** What you are asked to do **
Copy out all of the lines below exactly; the pictures do not belong in the copy.

** Data shown **
____________________
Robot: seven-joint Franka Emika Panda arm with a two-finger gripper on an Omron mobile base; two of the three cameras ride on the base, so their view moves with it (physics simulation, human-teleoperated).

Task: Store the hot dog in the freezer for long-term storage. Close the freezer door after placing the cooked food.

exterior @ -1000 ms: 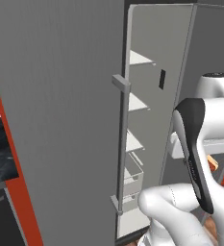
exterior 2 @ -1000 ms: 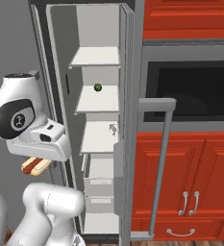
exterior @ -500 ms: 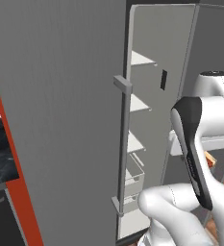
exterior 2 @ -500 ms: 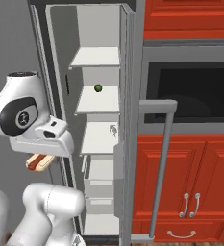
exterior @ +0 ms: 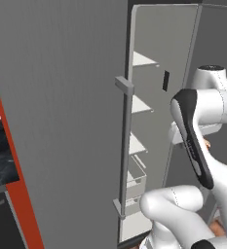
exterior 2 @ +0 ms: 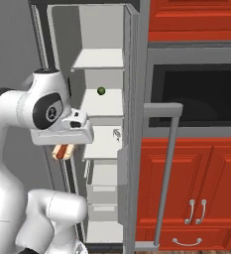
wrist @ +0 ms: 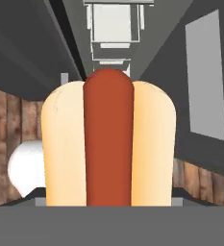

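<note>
The gripper (exterior 2: 63, 148) is clamped on the hot dog (exterior 2: 62, 151), which hangs beneath the hand just outside the open freezer (exterior 2: 103, 149), level with its middle shelves. The freezer door (exterior: 61, 121) stands wide. A good placement likely means moving straight in over a bare white shelf (exterior 2: 104, 141), clear of the small green item (exterior 2: 101, 91) higher up, then releasing low.

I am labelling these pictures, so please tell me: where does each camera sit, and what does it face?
Left base view: behind the arm's left, facing the open freezer past its door; white arm at right.
Right base view: behind the arm's right, facing the same freezer shelves; arm at left, carrying the hot dog.
Hand view: on the hand, looking along the hot dog toward the freezer drawers.
</note>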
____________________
** Task response **
Robot: seven-joint Franka Emika Panda arm with a two-finger gripper on an Omron mobile base; two of the three cameras ride on the base, so their view moves with it (physics simulation, human-teleoperated).

Task: Store the hot dog in the freezer for long-term storage. Close the freezer door after placing the cooked food.

exterior @ -1000 ms: 
exterior 2 @ -1000 ms: 
exterior @ -500 ms: 
exterior 2 @ -500 ms: 
exterior @ +0 ms: 
exterior 2 @ +0 ms: 
wrist @ +0 ms: 

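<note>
The gripper (exterior 2: 63, 148) is clamped on the hot dog (exterior 2: 62, 151), which hangs beneath the hand just outside the open freezer (exterior 2: 103, 149), level with its middle shelves. The freezer door (exterior: 61, 121) stands wide. A good placement likely means moving straight in over a bare white shelf (exterior 2: 104, 141), clear of the small green item (exterior 2: 101, 91) higher up, then releasing low.

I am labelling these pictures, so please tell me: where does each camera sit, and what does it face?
Left base view: behind the arm's left, facing the open freezer past its door; white arm at right.
Right base view: behind the arm's right, facing the same freezer shelves; arm at left, carrying the hot dog.
Hand view: on the hand, looking along the hot dog toward the freezer drawers.
</note>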

Nothing further is required by the exercise.